When calling `packfile_store_get_packs()` we prepare not only the
provided packfile store, but also all those of all other sources part of
the same object database. This was required when the store was still
sitting on the object database level. But now that it sits on the source
level it's not anymore.
Adapt the code so that we only prepare the MIDX of the provided store.
All callers only work in the context of a single store or call the
function in a loop over all sources, so this change shouldn't have any
practical effects.
Signed-off-by: Patrick Steinhardt <ps@pks.im>
Signed-off-by: Junio C Hamano <gitster@pobox.com>
The packfile store is a member of `struct object_database`, which means
that we have a single store per database. This doesn't really make much
sense though: each source connected to the database has its own set of
packfiles, so there is a conceptual mismatch here. This hasn't really
caused much of a problem in the past, but with the advent of pluggable
object databases this is becoming more of a problem because some of the
sources may not even use packfiles in the first place.
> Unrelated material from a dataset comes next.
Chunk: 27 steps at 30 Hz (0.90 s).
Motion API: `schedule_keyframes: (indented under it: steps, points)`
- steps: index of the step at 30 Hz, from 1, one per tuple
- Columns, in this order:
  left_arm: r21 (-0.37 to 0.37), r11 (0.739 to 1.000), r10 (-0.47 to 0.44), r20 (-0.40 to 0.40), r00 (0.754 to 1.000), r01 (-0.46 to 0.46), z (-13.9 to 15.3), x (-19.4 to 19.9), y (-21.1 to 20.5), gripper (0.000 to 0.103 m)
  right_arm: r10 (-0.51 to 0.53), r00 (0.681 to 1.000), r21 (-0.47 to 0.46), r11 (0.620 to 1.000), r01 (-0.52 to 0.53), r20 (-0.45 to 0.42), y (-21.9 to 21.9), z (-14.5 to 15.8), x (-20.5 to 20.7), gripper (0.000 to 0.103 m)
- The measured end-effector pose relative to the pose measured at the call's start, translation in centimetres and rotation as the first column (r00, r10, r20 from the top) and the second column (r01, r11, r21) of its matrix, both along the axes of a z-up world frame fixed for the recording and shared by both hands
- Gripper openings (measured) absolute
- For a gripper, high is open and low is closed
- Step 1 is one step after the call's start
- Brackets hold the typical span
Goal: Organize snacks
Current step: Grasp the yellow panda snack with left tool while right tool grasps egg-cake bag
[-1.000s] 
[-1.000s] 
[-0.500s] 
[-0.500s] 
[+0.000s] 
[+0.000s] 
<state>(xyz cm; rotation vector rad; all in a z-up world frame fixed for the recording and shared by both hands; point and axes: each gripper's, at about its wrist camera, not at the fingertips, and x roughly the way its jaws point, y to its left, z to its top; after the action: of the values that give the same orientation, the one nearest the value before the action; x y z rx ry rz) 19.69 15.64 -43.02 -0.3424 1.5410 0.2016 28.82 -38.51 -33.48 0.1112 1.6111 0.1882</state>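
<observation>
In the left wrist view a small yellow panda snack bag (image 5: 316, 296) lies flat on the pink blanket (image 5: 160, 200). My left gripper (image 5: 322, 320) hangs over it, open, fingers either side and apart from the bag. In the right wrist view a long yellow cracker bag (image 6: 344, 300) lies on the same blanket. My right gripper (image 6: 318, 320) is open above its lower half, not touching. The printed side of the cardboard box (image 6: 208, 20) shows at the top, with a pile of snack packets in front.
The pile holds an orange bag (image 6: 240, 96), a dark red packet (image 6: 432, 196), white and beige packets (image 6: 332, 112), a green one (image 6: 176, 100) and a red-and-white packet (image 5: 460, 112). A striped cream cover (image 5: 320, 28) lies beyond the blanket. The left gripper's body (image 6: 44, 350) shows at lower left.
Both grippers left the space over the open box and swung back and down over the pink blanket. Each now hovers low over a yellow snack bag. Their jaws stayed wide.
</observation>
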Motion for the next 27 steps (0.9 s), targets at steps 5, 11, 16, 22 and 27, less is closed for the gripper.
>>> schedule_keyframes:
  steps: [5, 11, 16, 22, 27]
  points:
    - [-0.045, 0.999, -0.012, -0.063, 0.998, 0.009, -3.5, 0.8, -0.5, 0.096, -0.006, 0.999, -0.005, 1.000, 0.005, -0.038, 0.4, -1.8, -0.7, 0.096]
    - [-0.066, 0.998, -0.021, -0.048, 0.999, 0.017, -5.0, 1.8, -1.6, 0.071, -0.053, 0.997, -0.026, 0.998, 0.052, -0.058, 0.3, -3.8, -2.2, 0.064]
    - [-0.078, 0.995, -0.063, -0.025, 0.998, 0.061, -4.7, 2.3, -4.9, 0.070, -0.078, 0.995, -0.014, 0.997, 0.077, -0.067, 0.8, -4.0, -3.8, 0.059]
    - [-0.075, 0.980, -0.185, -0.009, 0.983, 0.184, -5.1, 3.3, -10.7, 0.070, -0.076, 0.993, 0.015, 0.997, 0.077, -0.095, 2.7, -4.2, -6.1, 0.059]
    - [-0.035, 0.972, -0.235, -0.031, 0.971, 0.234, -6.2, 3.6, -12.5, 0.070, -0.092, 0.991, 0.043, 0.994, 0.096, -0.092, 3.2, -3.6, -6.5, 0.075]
Move the packfile store down by one level from the object database into
the object database source. This ensures that each source now has its
own packfile store, and we can eventually start to abstract it away
entirely so that the caller doesn't even know what kind of store it
uses.
Note that we only need to adjust a relatively small number of callers,
way less than one might expect. This is because most callers are using
`repo_for_each_pack()`, which handles enumeration of all packfiles that
exist in the repository. So for now, none of these callers need to be
adapted. The remaining callers that iterate through the packfiles
directly and that need adjustment are those that are a bit more tangled
with packfiles. These will be adjusted over time.
Note that this patch only moves the packfile store, and there is still a
bunch of functions that seemingly operate on a packfile store but that
end up iterating over all sources. These will be adjusted in subsequent
commits.
Signed-off-by: Patrick Steinhardt <ps@pks.im>
Signed-off-by: Junio C Hamano <gitster@pobox.com>
The function `unuse_one_window()` is responsible for unmapping one of
the packfile windows, which is done when we have exceeded the allowed
number of window.
The function receives a `struct packed_git` as input, which serves as an
additional packfile that should be considered to be closed. If not
given, we seemingly skip that and instead go through all of the
repository's packfiles. The conditional that checks whether we have a
packfile though does not make much sense anymore, as we dereference the
packfile regardless of whether or not it is a `NULL` pointer to derive
the repository's packfile store.
The function was originally introduced via f0e17e86e1 (pack: move
release_pack_memory(), 2017-08-18), and here we indeed had a caller that
passed a `NULL` pointer. That caller was later removed via 9827d4c185
(packfile: drop release_pack_memory(), 2019-08-12), so starting with
that commit we always pass a `struct packed_git`. In 9c5ce06d74
(packfile: use `repository` from `packed_git` directly, 2024-12-03) we
then inadvertently started to rely on the fact that the pointer is never
`NULL` because we use it now to identify the repository.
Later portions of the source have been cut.